Texas Rangers

As Prince Fielder’s career ends, so should false labels

Prince Fielder needed three weeks from the day he was first told to stop playing baseball to bring himself to tell the world that he had been told to stop playing baseball.

And, furthermore, to tell the world that he was done playing baseball.

The words didn’t come easily Wednesday, broken by tears Fielder unable to hold back each time he mentioned his two sons, his wife, his 25 Texas Rangers teammates and his coaches.

But his quality of life would be put at significant risk were he to be injured again, and Fielder has a lot of quality living to do.

Just like that, the career of one of this generation’s preeminent sluggers has ended.

“The doctors told me, since two spinal fusions, I can’t play major league baseball anymore,” Fielder said, struggling to hold back tears. “I just want to thank my teammates, all the coaching staff. I’m really going to miss being around those guys. It’s a lot fun.”

In the same flash, the notion that Fielder didn’t care about baseball should also end.

Nothing could be further from the truth.

“He cared more than anybody,” said catcher Jonathan Lucroy, Fielder’s teammate in Milwaukee in 2010 and 2011.

Talking heads and fans in Detroit labeled Fielder as selfish, heartless, uncaring, lazy and whatever else made them feel good after a subpar postseason performance in 2013 with the Tigers.

They didn’t like his non-answers when asked about the Tigers’ exit from the postseason. They didn’t know that something was wrong with his neck, something he wasn’t ready to admit, and they were thrilled when he was traded to the Rangers.

They felt relief upon, and some delighted in, his first neck injury in 2014, rather than connecting the dots.

Or admitting that they were wrong.

“As a fan, even as a reporter, you show up and you just see what they do or don’t do during a course of a game,” third base coach Tony Beasley said. “I know he wanted nothing more than to help the team win.”

So, Fielder played, just he had done nearly every game with Milwaukee and every game with Detroit until the 2014 cervical fusion surgery ended his iron-man streak at 547 games.

The Rangers aren’t sure when Fielder started having issues again, and neither is he. His agent, Scott Boras, said that Fielder mentioned some neck pain again last summer, which could explain the sharp decline after the All-Star break.

The injury, a herniation of the C4-C5 disk, limited Fielder to only one hot zone, and big league pitchers are too good too miss there too often. They did occasionally, but by the time July 18 rolled around, Fielder couldn’t even drive those pitches and knew he needed medical attention.

Two days later he was told he needed to quit. Nine days later he underwent a second fusion surgery. Twelve days later came his announcement.

“It was sad to see the press conference with Prince and him breaking down the way he did,” third baseman Adrian Beltre said. “We all know, being here, that he loved the game. He was tough. He played every day. He enjoyed playing the game.

“It’s tough to see him that way, but he’s not dead. He’s going to go home and enjoy his family and hopefully enjoy the next chapter.”

But there’s more to Fielder’s love of the game and selflessness than just his tears and the platitudes from his teammates on the toughest day of his life.

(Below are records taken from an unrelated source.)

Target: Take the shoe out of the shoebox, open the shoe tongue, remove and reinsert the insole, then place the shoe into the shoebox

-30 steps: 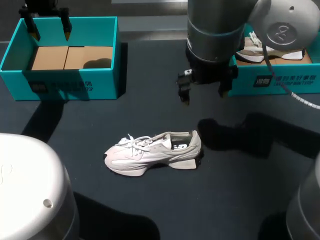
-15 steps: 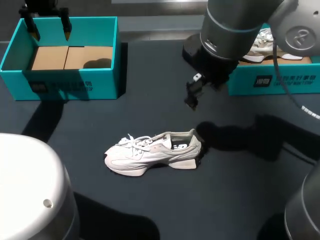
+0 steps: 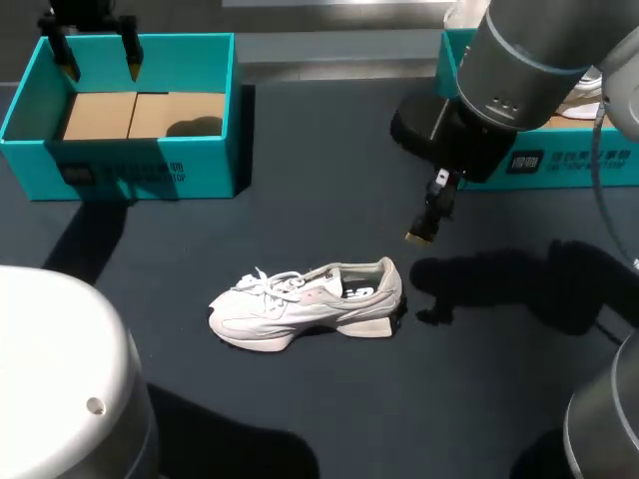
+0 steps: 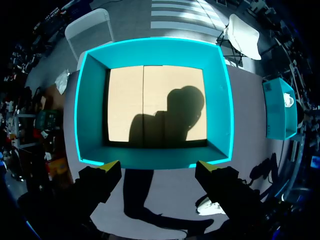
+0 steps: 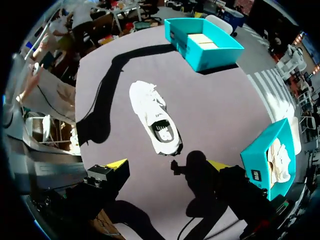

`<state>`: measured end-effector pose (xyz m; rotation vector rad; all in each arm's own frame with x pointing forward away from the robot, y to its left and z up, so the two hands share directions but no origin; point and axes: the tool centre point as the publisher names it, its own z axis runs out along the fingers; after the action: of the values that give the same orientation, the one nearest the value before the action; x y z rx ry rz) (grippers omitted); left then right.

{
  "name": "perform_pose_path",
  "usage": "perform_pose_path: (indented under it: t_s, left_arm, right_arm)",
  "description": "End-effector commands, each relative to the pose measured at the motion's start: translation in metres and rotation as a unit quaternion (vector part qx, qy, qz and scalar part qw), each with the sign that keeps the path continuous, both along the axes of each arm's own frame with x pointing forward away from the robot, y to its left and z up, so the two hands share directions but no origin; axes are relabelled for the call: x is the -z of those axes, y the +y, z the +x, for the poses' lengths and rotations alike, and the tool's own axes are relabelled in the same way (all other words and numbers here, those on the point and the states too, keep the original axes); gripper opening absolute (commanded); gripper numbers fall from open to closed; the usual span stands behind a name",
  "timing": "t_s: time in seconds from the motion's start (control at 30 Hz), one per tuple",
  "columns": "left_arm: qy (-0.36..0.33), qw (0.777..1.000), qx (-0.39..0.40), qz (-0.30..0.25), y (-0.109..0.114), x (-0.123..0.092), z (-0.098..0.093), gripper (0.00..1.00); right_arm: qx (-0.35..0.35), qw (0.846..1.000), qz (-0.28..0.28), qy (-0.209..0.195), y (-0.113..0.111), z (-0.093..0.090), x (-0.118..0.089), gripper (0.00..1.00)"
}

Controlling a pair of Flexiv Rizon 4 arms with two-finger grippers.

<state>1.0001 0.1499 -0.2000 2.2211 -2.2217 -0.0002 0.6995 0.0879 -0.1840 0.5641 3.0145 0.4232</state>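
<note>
Right claw (image 5: 167, 165) hangs released near the shoe (image 5: 152, 117); left claw (image 4: 157, 167) released over empty shoebox (image 4: 92, 110).

— What's under it all?
— One dark grey bench (image 3: 310, 150), matte and plain all over.
— And the light?
— Hard and bright; sharp black shadows (image 3: 519, 284) lie across the top.
</note>
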Motion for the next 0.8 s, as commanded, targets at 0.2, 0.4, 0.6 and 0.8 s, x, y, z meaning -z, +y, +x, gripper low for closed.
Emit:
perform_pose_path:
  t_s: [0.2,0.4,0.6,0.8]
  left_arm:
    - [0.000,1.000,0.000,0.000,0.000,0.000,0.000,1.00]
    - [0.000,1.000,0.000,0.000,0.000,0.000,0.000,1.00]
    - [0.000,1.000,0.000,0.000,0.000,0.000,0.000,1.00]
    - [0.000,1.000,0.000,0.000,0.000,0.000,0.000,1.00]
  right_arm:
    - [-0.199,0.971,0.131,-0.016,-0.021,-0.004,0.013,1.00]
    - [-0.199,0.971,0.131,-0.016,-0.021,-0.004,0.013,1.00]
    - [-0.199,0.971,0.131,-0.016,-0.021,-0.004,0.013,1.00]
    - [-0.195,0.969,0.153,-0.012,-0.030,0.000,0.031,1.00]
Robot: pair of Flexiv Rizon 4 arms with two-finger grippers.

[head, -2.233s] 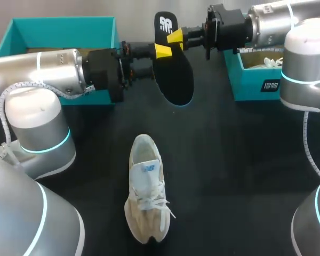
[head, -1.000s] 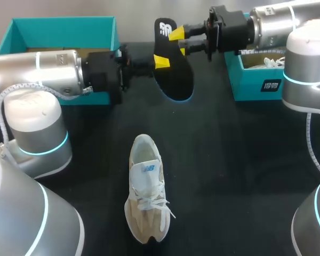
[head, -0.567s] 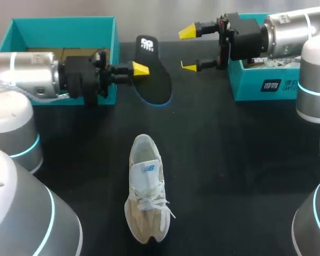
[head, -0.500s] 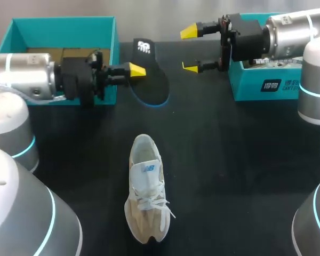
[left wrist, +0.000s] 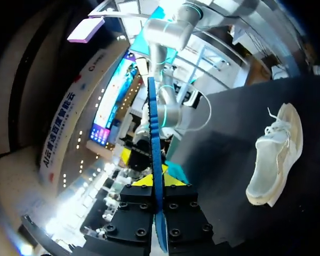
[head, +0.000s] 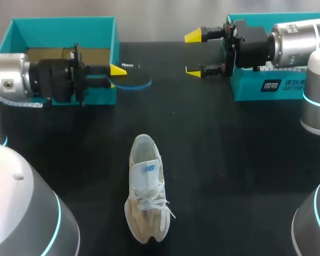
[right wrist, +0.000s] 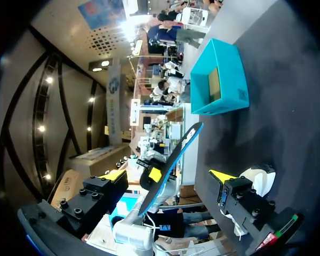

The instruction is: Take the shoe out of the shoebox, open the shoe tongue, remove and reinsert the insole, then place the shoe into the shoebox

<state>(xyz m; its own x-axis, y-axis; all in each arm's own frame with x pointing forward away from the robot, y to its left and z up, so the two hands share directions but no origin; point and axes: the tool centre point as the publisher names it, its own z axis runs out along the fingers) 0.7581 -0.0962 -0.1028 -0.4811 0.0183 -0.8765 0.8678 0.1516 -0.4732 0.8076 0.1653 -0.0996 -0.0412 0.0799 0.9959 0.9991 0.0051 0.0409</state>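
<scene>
Your left fingers (head: pixel 117 70) grip insole (head: pixel 131 81), seemingly level | right fingers (head: pixel 193 36) spread wide | shoe (head: pixel 145 186) on bench (head: pixel 229 160), apart from both

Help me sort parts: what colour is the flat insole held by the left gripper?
The flat insole is black with a blue edge; head view shows it best.

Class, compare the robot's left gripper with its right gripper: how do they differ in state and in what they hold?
The left gripper is shut on the black insole; the right gripper is open and empty. The left gripper is by the left teal box, the right gripper by the right teal box. Both have yellow tips and point toward each other.
</scene>
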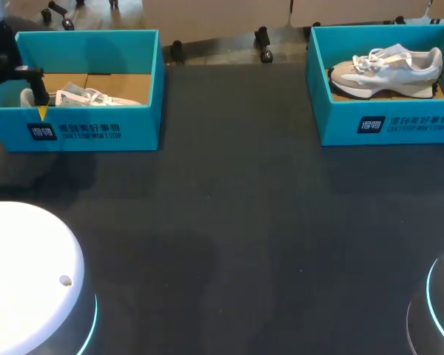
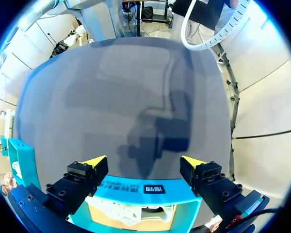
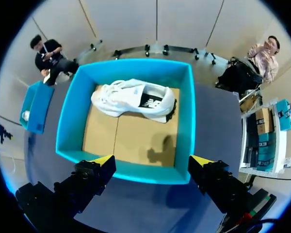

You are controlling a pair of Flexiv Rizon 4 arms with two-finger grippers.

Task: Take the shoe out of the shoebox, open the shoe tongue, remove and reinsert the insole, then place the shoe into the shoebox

Every Rangers player and coach, not to mention other club personnel, attended the news conference, an honor they wouldn’t have given someone they didn’t respect as a player and teammate.

They heard and appreciated the selfless things he said between the sobs.

Not once did he mention his 319 career home runs or six All-Star appearances or three Silver Slugger awards. Instead, he talked about those who helped him this season, namely Beasley and assistant hitting coach Justin Mashore, and all the times he celebrated division titles and playoff series wins.

He wept when he talked about his sons, Jadyn and Haven, not being able to hang around the ballpark anymore. They wept alongside their dad.

“It kind of sucks, just because I feel like it was taken away from them a little too early,” said Fielder, who spent much of his youth with his father, Cecil, in big-league clubhouses. “I can deal with it. It’s hard to deal with the things that hurt them.”

Fielder, 32, said that he plans to be around as the Rangers try to win a second straight division title. He must be placed on the Rangers’ 40-man roster during the next four off-seasons and then put on the 60-day disabled list the next four seasons.

He gets all of the money left coming to him, the rest of his $24 million salary this season and $96 million more the next four years. The Rangers owe him $70 million, with Detroit paying the Rangers the other $26 million as part of the 2013 trade for Ian Kinsler.

The Rangers will recoup $35 million via the insurance policy on the contract. The remainder of his 2016 salary is not covered by insurance.

But money was an afterthought for Fielder on Wednesday. He’s being forced out of the game he loved and the game and teammates he cared about deeply.

“I’ve been in a big-league clubhouse since I was their [his son’s] age,” Fielder said. “To not be able to play is going to be tough. I’m happy I got to enjoy my career and play with these guys. They’re awesome.”